Simone Melzi is an Associate Professor at the University of Milano-Bicocca. He received his PhD in Computer Science from the University of Verona (2018) after graduating in Mathematics at the University of Milan (2013). He held postdoctoral positions at Sapienza University of Rome, École Polytechnique, and the University of Verona. His research focuses on geometry processing, 3D shape analysis, and Geometric deep learning. He was awarded the Eurographics Young Researcher Award , the EG-Italy PhD Thesis Award, a Marie-Curie Individual Fellowship (Seal of Excellence), and the BE-FOR-ERC grant. He is a Eurographics Junior Fellow and an ELLIS Scholar.
Shirin Salehi received her PhD in Electrical Engineering from IUT, Iran, in collaboration with UPC, Spain. Since 2022, she has been a postdoc researcher at RWTH Aachen University, Germany, where she explores how to make modern AI models faster, lighter, and more sustainable. Her habilitation topic focuses on resource-efficient deep learning and large AI models for edge intelligence, with the goal of reducing the cost of training and inference while maintaining high performance. By rethinking how data, memory, models, and computation are used across fine-tuning, pre-training, and inference, we aim to develop techniques that enable powerful AI systems to run efficiently on edge devices. This talk will highlight why resource efficiency is becoming essential for the future of scalable and accessible AI.

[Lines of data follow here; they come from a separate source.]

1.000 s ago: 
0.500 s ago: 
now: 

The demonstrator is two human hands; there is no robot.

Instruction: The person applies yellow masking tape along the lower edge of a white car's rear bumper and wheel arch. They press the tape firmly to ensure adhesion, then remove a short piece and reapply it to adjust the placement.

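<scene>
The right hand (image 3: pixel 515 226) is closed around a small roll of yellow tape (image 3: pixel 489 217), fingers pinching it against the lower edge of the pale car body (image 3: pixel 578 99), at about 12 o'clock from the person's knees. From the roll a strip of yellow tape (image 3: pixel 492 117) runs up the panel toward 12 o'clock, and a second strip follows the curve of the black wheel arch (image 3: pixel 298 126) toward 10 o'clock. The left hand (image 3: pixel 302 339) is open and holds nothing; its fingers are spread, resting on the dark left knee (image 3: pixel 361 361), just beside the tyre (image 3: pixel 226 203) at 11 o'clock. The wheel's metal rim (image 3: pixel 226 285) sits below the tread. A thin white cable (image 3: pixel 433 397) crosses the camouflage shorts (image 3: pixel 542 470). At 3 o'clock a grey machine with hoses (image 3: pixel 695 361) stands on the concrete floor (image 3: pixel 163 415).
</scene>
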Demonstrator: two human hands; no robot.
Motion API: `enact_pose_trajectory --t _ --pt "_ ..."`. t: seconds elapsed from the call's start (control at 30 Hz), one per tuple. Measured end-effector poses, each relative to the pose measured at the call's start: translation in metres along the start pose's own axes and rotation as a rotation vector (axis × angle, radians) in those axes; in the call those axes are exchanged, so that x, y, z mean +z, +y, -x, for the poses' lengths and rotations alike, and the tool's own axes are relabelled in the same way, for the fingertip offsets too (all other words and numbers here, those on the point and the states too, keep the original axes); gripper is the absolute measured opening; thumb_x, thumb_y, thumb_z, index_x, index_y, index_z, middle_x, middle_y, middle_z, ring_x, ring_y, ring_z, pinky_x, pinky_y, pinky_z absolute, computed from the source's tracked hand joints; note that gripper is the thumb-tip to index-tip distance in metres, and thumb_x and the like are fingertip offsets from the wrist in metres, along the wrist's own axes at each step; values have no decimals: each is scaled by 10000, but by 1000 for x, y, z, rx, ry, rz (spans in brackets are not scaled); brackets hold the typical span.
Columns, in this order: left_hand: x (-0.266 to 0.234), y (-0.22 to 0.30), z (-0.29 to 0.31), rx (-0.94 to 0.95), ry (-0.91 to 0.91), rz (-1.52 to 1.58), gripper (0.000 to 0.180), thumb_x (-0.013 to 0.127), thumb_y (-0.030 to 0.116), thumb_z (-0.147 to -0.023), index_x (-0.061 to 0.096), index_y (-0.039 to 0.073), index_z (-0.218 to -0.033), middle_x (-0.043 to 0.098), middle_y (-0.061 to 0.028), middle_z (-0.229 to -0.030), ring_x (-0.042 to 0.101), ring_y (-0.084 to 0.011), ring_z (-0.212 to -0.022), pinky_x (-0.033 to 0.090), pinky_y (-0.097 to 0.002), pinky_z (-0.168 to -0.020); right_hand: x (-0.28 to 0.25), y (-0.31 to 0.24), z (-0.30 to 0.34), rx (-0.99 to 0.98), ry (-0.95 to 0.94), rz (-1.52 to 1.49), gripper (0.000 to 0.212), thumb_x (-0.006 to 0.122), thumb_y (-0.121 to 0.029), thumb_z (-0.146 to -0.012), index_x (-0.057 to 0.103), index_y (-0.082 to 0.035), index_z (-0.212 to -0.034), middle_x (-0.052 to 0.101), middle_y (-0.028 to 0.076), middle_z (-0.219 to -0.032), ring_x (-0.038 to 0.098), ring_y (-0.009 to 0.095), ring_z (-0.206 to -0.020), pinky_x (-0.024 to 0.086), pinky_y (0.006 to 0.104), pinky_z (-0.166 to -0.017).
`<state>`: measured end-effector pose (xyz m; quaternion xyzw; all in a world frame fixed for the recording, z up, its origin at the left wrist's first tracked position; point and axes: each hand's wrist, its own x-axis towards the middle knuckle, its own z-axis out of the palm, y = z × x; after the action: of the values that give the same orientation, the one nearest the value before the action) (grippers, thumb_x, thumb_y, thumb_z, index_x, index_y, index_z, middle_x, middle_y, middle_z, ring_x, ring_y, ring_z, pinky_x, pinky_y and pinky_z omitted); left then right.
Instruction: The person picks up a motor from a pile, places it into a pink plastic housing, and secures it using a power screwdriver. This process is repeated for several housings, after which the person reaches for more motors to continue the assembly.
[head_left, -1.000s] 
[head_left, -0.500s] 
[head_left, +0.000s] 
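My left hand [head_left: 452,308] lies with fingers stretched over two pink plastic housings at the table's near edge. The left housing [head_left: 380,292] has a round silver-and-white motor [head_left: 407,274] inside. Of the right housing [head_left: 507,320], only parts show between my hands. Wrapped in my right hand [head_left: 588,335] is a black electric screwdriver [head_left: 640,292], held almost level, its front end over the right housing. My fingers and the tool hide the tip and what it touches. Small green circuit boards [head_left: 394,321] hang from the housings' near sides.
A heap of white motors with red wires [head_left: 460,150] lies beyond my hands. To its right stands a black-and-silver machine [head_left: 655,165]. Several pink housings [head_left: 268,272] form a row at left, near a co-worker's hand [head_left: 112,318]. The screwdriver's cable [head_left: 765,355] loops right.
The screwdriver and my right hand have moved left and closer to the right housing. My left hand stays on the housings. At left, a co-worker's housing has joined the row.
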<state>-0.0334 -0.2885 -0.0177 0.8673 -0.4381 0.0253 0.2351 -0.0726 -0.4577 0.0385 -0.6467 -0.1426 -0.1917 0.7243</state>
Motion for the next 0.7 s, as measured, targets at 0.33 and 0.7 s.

Hông Vân Lê is a senior scientist of the Institute of Mathematics of the Czech Academy of Sciences. She was the recipient of the Prize of the Moscow Mathematical Society in 1990, and the recipient of ICTP’s Majorana Prize in 1991. She works on Riemannian Geometry, Symplectic Topology, Representation Theory, Algebraic Topology, Information Geometry, and Mathematical Foundations of Machine Learning.